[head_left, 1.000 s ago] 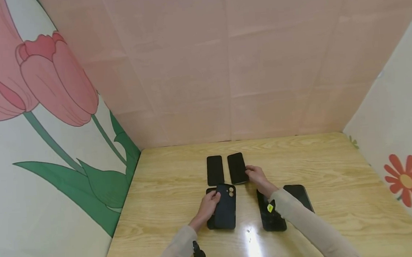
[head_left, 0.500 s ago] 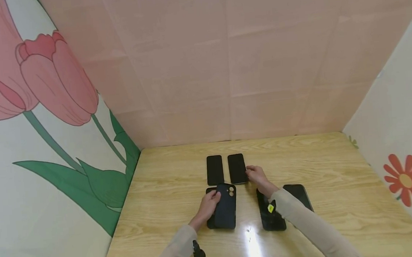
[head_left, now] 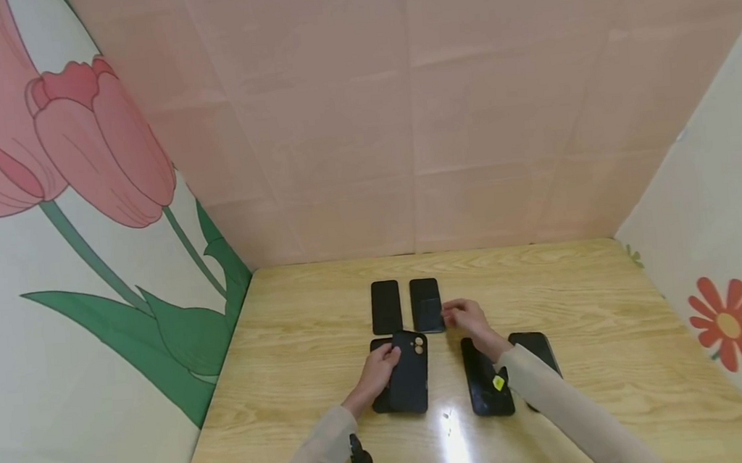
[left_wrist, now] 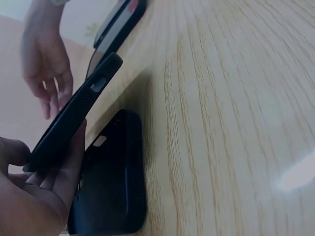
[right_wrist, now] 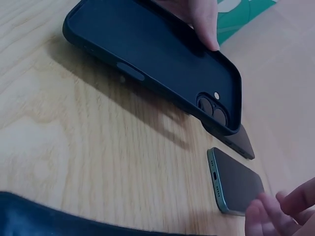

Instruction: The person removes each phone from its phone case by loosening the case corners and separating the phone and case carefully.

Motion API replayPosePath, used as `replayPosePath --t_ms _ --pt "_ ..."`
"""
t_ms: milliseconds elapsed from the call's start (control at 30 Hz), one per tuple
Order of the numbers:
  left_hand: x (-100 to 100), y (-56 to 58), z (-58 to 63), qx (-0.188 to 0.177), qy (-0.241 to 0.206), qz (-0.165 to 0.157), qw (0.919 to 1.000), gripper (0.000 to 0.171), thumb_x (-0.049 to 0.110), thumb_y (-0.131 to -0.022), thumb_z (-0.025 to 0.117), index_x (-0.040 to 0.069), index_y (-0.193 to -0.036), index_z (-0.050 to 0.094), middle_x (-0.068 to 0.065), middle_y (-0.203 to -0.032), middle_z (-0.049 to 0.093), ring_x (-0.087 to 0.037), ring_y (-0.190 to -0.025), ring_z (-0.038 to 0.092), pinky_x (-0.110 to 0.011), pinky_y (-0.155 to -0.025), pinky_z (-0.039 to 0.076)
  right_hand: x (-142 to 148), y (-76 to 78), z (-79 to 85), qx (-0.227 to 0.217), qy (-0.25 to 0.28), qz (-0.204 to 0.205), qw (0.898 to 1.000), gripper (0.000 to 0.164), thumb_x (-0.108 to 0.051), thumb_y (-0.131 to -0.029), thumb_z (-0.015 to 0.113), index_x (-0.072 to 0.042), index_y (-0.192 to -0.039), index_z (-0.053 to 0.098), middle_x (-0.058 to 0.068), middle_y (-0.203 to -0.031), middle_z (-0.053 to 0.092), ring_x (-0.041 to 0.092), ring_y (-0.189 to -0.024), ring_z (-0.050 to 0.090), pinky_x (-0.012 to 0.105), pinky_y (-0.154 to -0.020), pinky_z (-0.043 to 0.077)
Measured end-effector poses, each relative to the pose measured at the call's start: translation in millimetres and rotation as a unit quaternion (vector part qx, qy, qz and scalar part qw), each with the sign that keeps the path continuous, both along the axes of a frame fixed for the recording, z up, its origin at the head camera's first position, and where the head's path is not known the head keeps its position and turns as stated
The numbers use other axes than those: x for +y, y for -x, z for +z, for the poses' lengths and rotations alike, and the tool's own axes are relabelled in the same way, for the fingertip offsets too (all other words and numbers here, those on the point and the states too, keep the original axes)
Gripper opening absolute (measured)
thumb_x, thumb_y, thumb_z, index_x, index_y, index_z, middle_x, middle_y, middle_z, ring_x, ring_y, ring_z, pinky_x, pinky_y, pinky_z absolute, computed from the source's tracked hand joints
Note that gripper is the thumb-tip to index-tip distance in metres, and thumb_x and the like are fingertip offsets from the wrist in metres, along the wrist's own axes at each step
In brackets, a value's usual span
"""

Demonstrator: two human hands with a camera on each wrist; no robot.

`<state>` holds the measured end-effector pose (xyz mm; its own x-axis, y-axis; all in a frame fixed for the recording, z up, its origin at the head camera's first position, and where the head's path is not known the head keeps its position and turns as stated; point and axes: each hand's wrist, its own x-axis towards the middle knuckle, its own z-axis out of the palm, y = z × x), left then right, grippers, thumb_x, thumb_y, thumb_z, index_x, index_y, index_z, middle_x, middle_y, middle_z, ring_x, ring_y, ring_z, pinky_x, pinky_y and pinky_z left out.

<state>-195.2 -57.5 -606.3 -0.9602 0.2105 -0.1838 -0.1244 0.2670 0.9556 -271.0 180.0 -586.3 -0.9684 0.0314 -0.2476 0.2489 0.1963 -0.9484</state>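
Note:
My left hand (head_left: 377,371) grips a dark phone case (head_left: 410,374) by its left edge, thumb on one face and fingers on the other. Its hollow inside and camera cutouts face the right wrist view. Below it a second dark phone case (left_wrist: 108,182) lies hollow side up, partly covered in the head view. My right hand (head_left: 472,319) is beside the right edge of a phone (right_wrist: 236,182) with a greenish frame, lying screen up; its fingers are loosely bent and hold nothing. Another dark phone (head_left: 386,307) lies just left of that one.
Right of the held case, two more dark, flat phone-shaped things (head_left: 487,389) lie side by side, partly under my right forearm. The wooden table (head_left: 299,310) ends at a pink back sheet, with floral-patterned panels on both sides.
The phone by my right hand has turned slightly, now straighter beside its neighbour. My right hand has shifted a little to the right. The left hand keeps its grip on the case, almost still.

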Motion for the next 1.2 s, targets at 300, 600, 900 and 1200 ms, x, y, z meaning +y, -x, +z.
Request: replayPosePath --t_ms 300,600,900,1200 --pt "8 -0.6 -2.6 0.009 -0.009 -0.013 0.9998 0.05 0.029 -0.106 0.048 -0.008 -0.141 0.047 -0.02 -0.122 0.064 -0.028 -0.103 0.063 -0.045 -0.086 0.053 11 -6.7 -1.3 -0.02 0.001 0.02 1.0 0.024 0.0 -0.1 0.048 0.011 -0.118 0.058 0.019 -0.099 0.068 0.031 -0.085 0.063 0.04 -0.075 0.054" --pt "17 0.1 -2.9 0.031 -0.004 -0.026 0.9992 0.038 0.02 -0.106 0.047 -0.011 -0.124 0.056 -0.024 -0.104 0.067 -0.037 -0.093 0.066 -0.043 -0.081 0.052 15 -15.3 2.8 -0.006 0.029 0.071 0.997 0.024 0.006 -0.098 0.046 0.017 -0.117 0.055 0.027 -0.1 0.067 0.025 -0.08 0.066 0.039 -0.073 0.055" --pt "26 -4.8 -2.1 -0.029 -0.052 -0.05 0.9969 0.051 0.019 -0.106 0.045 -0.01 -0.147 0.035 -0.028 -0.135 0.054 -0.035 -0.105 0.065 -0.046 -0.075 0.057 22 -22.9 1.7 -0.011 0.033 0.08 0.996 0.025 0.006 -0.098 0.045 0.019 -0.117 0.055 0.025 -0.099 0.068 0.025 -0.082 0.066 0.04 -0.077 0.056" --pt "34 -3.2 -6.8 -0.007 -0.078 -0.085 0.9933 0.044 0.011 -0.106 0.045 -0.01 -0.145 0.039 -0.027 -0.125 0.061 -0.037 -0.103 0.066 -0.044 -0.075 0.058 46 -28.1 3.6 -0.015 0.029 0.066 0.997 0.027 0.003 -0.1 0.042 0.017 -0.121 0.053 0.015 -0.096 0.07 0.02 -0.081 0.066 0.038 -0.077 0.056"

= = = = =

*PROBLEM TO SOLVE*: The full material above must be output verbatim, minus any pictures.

*THE ANSWER*:
[head_left, 1.000 s ago] 
[head_left, 0.500 s ago] 
[head_left, now] 
[left_wrist, now] 
[right_wrist, now] 

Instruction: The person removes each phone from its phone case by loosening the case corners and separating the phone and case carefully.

Motion API replayPosePath, used as `replayPosePath --t_ms _ --pt "_ ..."`
"""
t_ms: milliseconds elapsed from the call's start (control at 30 Hz), one per tuple
Order of the numbers:
  left_hand: x (-100 to 100), y (-56 to 58), z (-58 to 63), qx (-0.188 to 0.177), qy (-0.241 to 0.206), qz (-0.165 to 0.157), qw (0.919 to 1.000), gripper (0.000 to 0.171), thumb_x (-0.049 to 0.110), thumb_y (-0.131 to -0.022), thumb_z (-0.025 to 0.117), index_x (-0.040 to 0.069), index_y (-0.193 to -0.036), index_z (-0.050 to 0.094), middle_x (-0.068 to 0.065), middle_y (-0.203 to -0.032), middle_z (-0.049 to 0.093), ring_x (-0.087 to 0.037), ring_y (-0.190 to -0.025), ring_z (-0.038 to 0.092), pinky_x (-0.110 to 0.011), pinky_y (-0.155 to -0.025), pinky_z (-0.039 to 0.076)
  right_hand: x (-142 to 148), y (-76 to 78), z (-79 to 85), qx (-0.227 to 0.217), qy (-0.25 to 0.28), qz (-0.204 to 0.205), qw (0.898 to 1.000), gripper (0.000 to 0.164), thumb_x (-0.108 to 0.051), thumb_y (-0.131 to -0.029), thumb_z (-0.015 to 0.113), index_x (-0.072 to 0.042), index_y (-0.192 to -0.039), index_z (-0.053 to 0.098), middle_x (-0.058 to 0.068), middle_y (-0.203 to -0.031), middle_z (-0.053 to 0.092), ring_x (-0.041 to 0.092), ring_y (-0.189 to -0.024), ring_z (-0.050 to 0.090), pinky_x (-0.012 to 0.105), pinky_y (-0.154 to -0.020), pinky_z (-0.043 to 0.077)
Measured end-effector poses, each relative to the pose measured at the call's start: translation in millimetres and rotation as a unit quaternion (vector part qx, qy, qz and scalar part qw), each with the sign that keeps the path continuous, both along the axes of a frame fixed for the recording, z up, its origin at the head camera's first position, and where the head's path is not known the head keeps its position and turns as stated
The numbers use other axes than those: x for +y, y for -x, z for +z, for the poses' lengths and rotations alike, and the tool's own axes are relabelled in the same way, for the fingertip offsets too (all other words and numbers here, those on the point and the states too, keep the original axes)
Gripper opening absolute (measured)
thumb_x, thumb_y, thumb_z, index_x, index_y, index_z, middle_x, middle_y, middle_z, ring_x, ring_y, ring_z, pinky_x, pinky_y, pinky_z absolute, computed from the source's tracked hand joints
Note that gripper is the thumb-tip to index-tip distance in metres, and thumb_x and the like are fingertip offsets from the wrist in metres, along the wrist's own axes at each step
In brackets, a value's usual span
"""

Demonstrator: two human hands with a camera on each wrist; no robot.

`<state>` holds the measured end-effector pose (xyz mm; its own x-axis, y-axis; all in a frame fixed for the recording, z up, its origin at the head camera's first position, and where the head's path is not known the head keeps its position and turns as stated; point and axes: each hand's wrist, its own x-axis towards the middle knuckle, its own z-axis out of the palm, y = z × x), left then right, grippers, thumb_x, thumb_y, thumb_z, index_x, index_y, index_z, middle_x, middle_y, middle_z, ring_x, ring_y, ring_z, pinky_x, pinky_y and pinky_z left out.

<state>-195.2 -57.5 -606.3 -0.9602 0.2105 -0.1838 -0.1244 0.2670 0.9556 -271.0 180.0 -586.3 -0.9684 0.0314 -0.2476 0.2489 0.1963 -0.9484</state>
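Note:
My left hand (head_left: 377,371) grips a dark phone case (head_left: 410,374) by its left edge, thumb on one face and fingers on the other. Its hollow inside and camera cutouts face the right wrist view. Below it a second dark phone case (left_wrist: 108,182) lies hollow side up, partly covered in the head view. My right hand (head_left: 472,319) is beside the right edge of a phone (right_wrist: 236,182) with a greenish frame, lying screen up; its fingers are loosely bent and hold nothing. Another dark phone (head_left: 386,307) lies just left of that one.
Right of the held case, two more dark, flat phone-shaped things (head_left: 487,389) lie side by side, partly under my right forearm. The wooden table (head_left: 299,310) ends at a pink back sheet, with floral-patterned panels on both sides.
The phone by my right hand has turned slightly, now straighter beside its neighbour. My right hand has shifted a little to the right. The left hand keeps its grip on the case, almost still.
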
Motion for the next 1.2 s, targets at 300, 600, 900 and 1200 ms, x, y, z meaning +y, -x, +z.
Request: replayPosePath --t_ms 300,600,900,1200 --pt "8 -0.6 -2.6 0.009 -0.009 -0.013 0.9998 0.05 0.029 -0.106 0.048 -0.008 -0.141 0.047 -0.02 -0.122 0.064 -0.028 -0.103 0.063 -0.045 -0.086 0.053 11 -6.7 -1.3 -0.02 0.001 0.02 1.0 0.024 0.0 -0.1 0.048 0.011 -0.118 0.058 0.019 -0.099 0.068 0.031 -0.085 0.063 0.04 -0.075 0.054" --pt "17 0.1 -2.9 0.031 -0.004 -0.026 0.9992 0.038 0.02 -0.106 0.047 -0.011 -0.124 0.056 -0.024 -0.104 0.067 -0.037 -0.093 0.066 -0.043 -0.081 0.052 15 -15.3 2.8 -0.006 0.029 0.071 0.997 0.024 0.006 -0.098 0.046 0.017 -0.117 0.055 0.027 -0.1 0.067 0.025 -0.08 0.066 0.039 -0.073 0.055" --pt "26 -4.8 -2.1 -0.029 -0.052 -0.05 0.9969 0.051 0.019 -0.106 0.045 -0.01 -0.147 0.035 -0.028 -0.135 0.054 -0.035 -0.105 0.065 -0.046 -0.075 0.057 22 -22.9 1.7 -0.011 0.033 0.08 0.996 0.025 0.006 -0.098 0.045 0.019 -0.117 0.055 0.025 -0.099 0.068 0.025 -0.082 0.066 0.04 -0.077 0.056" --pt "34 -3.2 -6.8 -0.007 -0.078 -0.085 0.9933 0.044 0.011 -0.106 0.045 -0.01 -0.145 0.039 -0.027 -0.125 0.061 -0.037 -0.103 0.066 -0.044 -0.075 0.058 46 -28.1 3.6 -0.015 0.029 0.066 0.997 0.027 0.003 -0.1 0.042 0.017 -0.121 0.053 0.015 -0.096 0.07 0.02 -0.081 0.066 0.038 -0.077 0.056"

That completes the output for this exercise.